INSTRUCTIONS TO FOLLOW
Copy each line below in which the string "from" occurs.

Records contained in a dataset
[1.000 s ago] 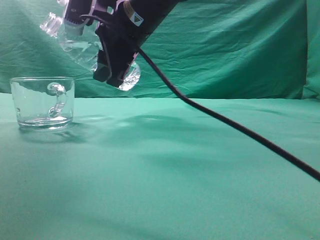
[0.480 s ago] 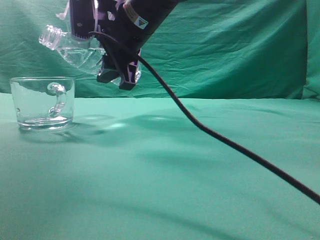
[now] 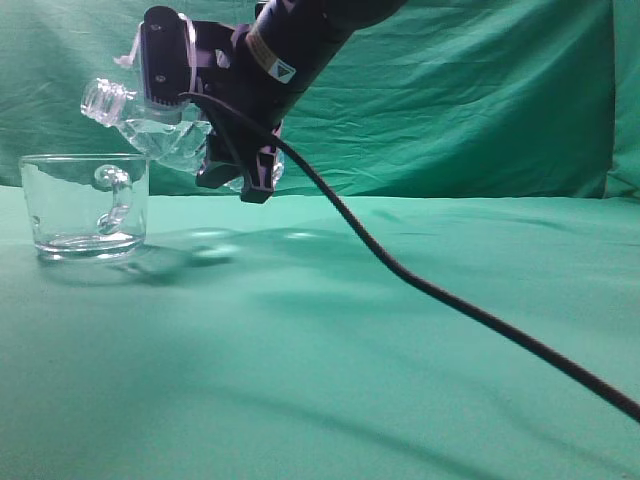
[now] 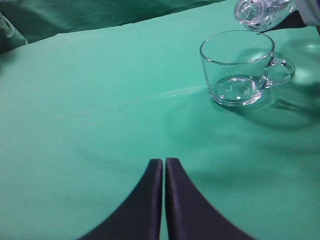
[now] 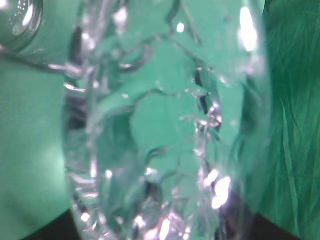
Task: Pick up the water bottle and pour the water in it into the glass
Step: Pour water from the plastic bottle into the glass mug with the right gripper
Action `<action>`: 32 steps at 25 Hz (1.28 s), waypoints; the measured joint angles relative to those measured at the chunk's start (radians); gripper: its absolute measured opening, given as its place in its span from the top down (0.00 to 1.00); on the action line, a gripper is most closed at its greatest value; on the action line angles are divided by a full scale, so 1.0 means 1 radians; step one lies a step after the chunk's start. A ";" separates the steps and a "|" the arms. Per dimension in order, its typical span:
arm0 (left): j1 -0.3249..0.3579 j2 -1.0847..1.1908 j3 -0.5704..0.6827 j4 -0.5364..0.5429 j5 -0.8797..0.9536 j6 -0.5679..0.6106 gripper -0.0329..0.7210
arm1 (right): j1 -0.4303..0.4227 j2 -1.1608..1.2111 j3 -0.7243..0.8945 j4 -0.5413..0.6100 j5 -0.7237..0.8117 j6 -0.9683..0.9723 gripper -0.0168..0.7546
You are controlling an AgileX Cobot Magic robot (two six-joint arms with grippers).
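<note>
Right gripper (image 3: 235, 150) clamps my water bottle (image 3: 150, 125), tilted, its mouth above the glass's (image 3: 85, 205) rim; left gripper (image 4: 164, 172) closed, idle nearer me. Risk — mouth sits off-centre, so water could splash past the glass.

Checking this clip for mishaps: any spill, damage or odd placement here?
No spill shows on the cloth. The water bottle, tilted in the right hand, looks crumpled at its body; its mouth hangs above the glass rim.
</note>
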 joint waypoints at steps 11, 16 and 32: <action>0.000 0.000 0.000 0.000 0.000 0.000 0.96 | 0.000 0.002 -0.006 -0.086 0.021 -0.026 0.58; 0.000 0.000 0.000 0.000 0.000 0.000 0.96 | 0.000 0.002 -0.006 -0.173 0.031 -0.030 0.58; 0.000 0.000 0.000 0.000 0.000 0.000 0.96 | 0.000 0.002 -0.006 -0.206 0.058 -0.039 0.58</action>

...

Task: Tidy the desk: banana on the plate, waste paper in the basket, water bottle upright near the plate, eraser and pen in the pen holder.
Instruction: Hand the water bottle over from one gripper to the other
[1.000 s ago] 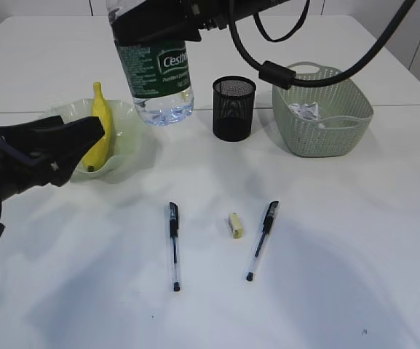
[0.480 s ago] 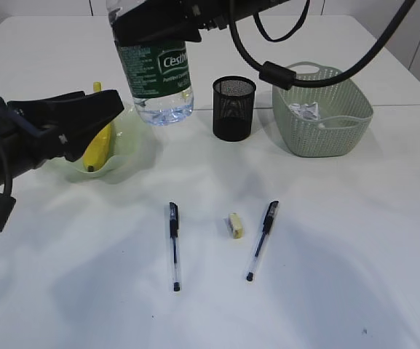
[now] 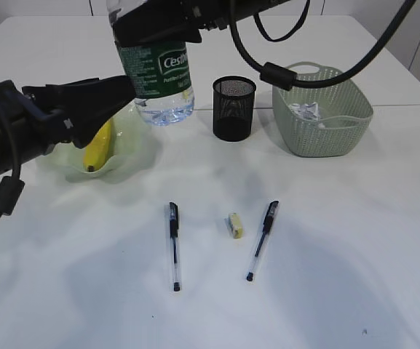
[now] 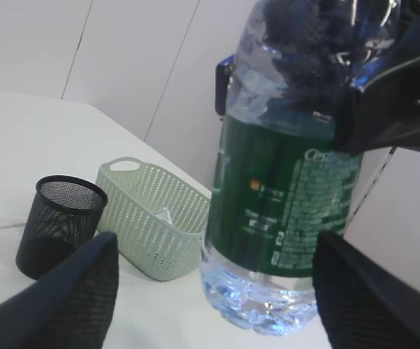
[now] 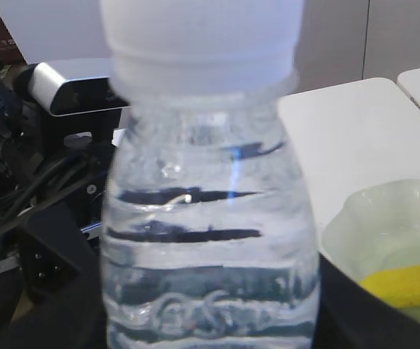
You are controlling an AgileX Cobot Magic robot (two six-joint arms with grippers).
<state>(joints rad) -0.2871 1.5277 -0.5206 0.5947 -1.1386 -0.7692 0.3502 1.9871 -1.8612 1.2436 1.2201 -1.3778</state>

ANSWER
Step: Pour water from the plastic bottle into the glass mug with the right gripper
Action `<action>`: 32 steps at 25 Hz (1.28 s), waypoints; the measured joint angles relative to those measured at the chunk's start (radians); gripper: its absolute measured opening, given as its place in its span from the top down (0.00 to 1.00); on the action line, a gripper is most closed at its greatest value; on the action line angles are divided by a full scale, so 1.0 means 1 radians; step one lies a step after the chunk's start. A ";" separates the steps and a "|" the arms. Per dimension in order, its typical span:
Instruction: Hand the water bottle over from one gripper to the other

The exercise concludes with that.